→ **Required work**: Filter the listing and keep only the lines with the word "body".

→ **Data section**:

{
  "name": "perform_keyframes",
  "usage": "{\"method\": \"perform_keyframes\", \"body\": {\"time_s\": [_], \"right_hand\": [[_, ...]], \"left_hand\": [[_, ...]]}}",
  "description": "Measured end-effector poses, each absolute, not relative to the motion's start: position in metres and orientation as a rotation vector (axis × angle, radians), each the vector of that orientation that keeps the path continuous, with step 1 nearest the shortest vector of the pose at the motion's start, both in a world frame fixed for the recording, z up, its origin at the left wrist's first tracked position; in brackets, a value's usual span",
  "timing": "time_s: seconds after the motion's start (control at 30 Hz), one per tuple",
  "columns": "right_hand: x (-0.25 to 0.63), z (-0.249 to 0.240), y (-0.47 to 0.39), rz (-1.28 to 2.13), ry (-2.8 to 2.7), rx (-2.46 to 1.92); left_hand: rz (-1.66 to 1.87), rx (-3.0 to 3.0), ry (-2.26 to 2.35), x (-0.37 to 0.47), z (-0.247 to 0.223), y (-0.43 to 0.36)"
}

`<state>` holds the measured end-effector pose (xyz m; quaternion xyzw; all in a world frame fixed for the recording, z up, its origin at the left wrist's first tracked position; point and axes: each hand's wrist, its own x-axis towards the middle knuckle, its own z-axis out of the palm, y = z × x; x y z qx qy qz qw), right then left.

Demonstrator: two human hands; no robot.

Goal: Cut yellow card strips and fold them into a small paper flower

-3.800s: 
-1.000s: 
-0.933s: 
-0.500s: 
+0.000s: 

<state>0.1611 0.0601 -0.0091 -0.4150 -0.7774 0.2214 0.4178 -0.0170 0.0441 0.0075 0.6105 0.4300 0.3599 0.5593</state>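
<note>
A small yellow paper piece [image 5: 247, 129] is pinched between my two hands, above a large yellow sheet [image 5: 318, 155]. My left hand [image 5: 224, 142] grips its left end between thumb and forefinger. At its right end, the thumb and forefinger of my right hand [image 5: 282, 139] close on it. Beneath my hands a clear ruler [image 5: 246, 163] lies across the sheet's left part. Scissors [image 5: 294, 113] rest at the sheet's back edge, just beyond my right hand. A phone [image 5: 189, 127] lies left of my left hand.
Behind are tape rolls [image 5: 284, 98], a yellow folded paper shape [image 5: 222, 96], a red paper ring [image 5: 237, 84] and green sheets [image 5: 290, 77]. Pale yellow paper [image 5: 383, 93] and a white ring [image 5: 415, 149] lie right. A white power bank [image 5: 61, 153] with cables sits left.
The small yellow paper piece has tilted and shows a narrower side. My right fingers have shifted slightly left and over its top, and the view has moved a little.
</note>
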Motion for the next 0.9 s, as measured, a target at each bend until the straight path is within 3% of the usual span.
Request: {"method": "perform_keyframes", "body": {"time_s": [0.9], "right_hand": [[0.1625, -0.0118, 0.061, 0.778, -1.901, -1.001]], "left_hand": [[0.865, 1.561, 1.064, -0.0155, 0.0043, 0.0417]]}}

→ **Reply**:
  "usage": "{\"method\": \"perform_keyframes\", \"body\": {\"time_s\": [_], \"right_hand\": [[_, ...]], \"left_hand\": [[_, ...]]}}",
Request: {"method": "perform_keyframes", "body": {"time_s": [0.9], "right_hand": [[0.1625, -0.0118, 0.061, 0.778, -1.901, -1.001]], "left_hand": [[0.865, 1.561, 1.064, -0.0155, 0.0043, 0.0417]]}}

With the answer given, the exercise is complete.